Ironically, the Brothers Keeper (Benchmark's Friendship propheet) exploits this the worst. We were literally turned on each other. Shoving exercises, the dreaded exclusion circle, humiliating "lugs" where we have to perform an embarrassing act that mocks our personal flaws, I was made to and do it repeatedly, while the rest of our peer group laughs at us. It was about anything BUT friendship.

I'm still amazed when I hear survivors say "Yeah, that place was fucked up, but I made some of the best friends of my life there." Are you fucking kidding me? What planet are you from? I would HOPE that your adult relationships are FAR more functional and fulfilling than the ones you had there.
--- End quote ---


Dude.  Whether we were faking it or not, in order to make it in program you had to learn to attack just as well as defend.  We all had to do it at some point.  We were all secret police...  "securitate"...  Compassion didn't get you far in program, and you didn't feel like being very compassionate anyway towards people who were constantly attacking you.  At the time, I didn't feel very bad about annihilating people in group.  I tried to defend people at first, but after a while they convinced you you were hurting them by doing that.  They made you believe that the harsher you were, the more you were helping them to see the truth.  It's a sick belief.

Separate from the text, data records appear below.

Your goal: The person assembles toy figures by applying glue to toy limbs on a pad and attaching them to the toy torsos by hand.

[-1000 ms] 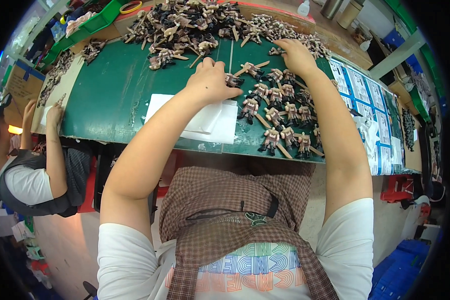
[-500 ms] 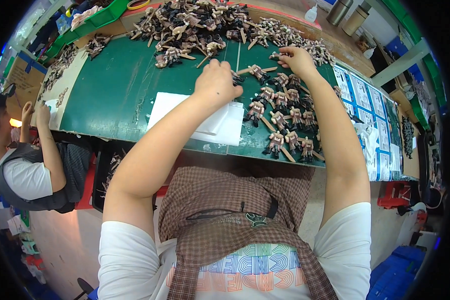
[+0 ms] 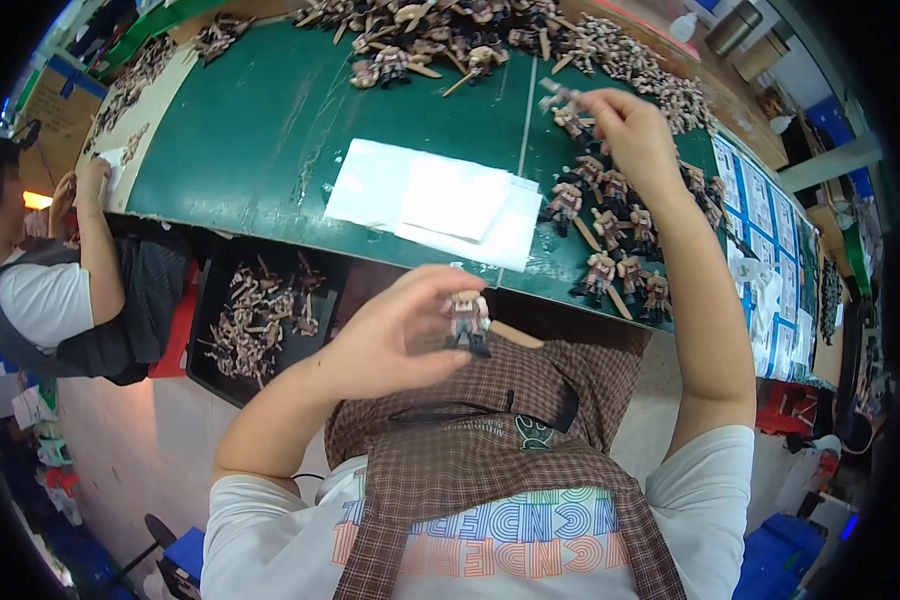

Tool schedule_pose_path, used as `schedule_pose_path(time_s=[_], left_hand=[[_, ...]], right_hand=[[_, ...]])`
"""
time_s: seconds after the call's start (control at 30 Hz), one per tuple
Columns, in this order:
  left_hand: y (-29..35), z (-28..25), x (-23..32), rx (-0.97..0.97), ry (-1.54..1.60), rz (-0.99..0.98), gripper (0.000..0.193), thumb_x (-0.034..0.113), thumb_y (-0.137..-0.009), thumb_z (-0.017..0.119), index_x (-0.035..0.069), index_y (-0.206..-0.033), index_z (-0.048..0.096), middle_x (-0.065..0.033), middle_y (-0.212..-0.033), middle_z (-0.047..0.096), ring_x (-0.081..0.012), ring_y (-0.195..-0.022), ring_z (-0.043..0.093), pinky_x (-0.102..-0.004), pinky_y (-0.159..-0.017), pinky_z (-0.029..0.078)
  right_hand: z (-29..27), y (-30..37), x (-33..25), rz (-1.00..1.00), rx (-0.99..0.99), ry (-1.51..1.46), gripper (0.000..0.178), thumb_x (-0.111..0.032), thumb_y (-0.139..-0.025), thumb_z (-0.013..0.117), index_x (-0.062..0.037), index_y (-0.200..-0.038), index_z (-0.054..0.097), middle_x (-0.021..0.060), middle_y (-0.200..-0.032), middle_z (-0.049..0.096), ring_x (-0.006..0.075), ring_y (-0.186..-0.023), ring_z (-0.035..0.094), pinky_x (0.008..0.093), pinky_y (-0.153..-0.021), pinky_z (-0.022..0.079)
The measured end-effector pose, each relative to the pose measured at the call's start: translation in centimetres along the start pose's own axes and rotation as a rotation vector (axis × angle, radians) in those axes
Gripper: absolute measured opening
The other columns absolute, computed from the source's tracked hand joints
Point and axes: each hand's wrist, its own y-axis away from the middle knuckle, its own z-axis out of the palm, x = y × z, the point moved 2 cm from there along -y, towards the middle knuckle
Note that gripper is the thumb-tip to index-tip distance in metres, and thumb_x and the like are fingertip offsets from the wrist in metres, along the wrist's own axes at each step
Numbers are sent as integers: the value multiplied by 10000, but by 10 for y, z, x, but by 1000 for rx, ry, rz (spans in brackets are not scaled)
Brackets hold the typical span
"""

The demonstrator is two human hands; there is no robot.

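Observation:
My left hand (image 3: pixel 385 338), closed, pinches a small headless toy figure (image 3: pixel 467 322) with dark boots and a brown-and-pale body in front of my apron. A flat wooden stick (image 3: pixel 517 335) juts out to the right of that figure. Over the table's right part, my right hand (image 3: pixel 632 138) has thumb and fingers together on a small pale piece (image 3: pixel 558 95), too blurred to name exactly. Just below it stands or lies another dark-booted figure (image 3: pixel 574 124). Nearer me, several similar figures on sticks (image 3: pixel 615 225) lie in loose rows on the green table (image 3: pixel 240 130).
White paper sheets (image 3: pixel 375 195) lie mid-table. Heaped figures (image 3: pixel 440 35) and a pile of small pale parts (image 3: pixel 635 65) cover the far side. A black tray (image 3: pixel 210 375) of parts sits below the table edge. A co-worker (image 3: pixel 55 290) works at left.
My left hand has come back from the table toward my body with a figure on a stick. My right hand has lifted away from the pile of small parts with a pale piece.

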Motion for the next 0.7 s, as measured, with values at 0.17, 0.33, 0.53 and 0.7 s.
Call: schedule_pose_path(time_s=[0.17,0.33,0.53,0.7], left_hand=[[18,-1,-10,104,218,-32,710,-166,-726,648,-25,-1376,398,-116,-1402,431,-239,-1336,440,-351,-1112,372],[19,-7,-14,169,300,3,699,-142,-729,666,-35,-1369,405,-124,-1396,441,-233,-1331,441,-347,-1106,374],[17,-11,-15,215,291,39,701,-112,-742,668,-45,-1385,397,-125,-1395,432,-230,-1292,467,-349,-1091,381],[17,-11,-15,237,356,10,700,-76,-753,690,-47,-1388,396,-140,-1410,446,-237,-1292,474,-352,-1085,385]], right_hand=[[46,52,-54,95,-433,-350,201,-181,-932,614,-13,-993,706,51,-714,634,88,-589,593,256,-539,501],[56,60,-67,-351,-189,122,177,-194,-865,664,-40,-931,722,71,-805,649,206,-650,641,324,-591,507],[70,63,-61,-370,-166,116,164,-208,-861,658,-70,-910,732,68,-816,640,268,-718,642,357,-644,511],[70,66,-65,-412,-249,182,158,-202,-861,654,-74,-916,729,69,-823,646,286,-738,643,366,-658,517]])
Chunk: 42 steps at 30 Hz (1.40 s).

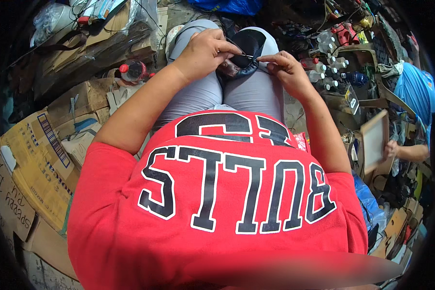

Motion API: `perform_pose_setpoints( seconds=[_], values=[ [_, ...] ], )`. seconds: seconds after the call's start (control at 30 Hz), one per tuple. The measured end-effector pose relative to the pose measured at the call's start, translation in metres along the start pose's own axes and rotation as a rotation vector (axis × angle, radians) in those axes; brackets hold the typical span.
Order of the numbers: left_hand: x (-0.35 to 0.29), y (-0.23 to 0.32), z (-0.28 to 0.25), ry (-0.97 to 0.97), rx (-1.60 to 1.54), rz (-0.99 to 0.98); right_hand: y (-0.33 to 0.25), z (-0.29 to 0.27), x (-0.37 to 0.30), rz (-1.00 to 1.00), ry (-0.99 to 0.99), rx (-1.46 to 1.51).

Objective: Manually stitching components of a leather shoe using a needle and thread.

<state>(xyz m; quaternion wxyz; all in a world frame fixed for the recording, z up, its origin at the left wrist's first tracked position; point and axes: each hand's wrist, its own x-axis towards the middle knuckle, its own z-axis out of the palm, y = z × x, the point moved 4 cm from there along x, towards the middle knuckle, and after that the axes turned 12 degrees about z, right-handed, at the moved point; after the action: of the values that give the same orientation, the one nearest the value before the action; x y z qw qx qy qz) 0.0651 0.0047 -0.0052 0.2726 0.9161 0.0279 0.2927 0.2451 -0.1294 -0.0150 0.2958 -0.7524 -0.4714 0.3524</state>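
Observation:
A dark, shoe-like leather piece [250, 41] with a brown shiny part lies across my knees. Above it, my left hand [209, 48] is closed, with thumb and forefinger pinched at one end of a thin, pale, needle-like strand [247, 56]. My right hand [287, 70] pinches at the strand's other end, its remaining fingers curled. The strand is too small to tell whether it is needle or thread. My fingers hide part of the shoe-like piece.
Cardboard [38, 169] is piled at the left, near a red-capped bottle [133, 71]. Several small bottles [326, 67] stand at the right. Farther right, another person in a blue shirt [415, 92] has a hand at a framed board [375, 141].

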Motion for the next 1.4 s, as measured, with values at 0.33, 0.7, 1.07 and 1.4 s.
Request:
perform_pose_setpoints(
  seconds=[0.33,0.7,1.07,1.4],
  values=[
    [0.0,-0.003,0.008,-0.056,0.107,0.009,0.001,-0.006,0.018,0.013,-0.142,-0.013],
    [0.0,-0.009,0.01,-0.117,-0.052,-0.129,0.0,-0.006,0.019,0.065,-0.236,0.136],
    [0.013,-0.011,0.02,-0.189,0.04,-0.09,0.006,-0.006,0.027,0.052,-0.287,0.182],
    [0.002,0.01,0.013,-0.133,-0.081,-0.214,0.005,0.0,0.003,0.07,-0.12,0.139]
  ],
)
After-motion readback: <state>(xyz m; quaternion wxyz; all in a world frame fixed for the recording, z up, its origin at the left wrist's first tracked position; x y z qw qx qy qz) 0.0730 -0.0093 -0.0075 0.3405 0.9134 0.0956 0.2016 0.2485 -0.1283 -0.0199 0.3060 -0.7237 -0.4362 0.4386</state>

But as far as i'm concerned, everybody was guilty... Except maybe one:  There was one person who i know of who never participated in it, and he was eventually fucked over for it, ironically, for defending me in the end.  His testimonial is on my website.  He lost his level and was isolated, like me.

I was so shocked to see him there.  I asked why...  Then he told me why.  I was disappointed in a way that he had ruined his chances at being a "success story" but for his actions, for his unrelenting concience, i was proud.  They probably would never have let him be a sucess story anyway...  he didn't have many problems to begin with, nothing that they could claim they "fixed".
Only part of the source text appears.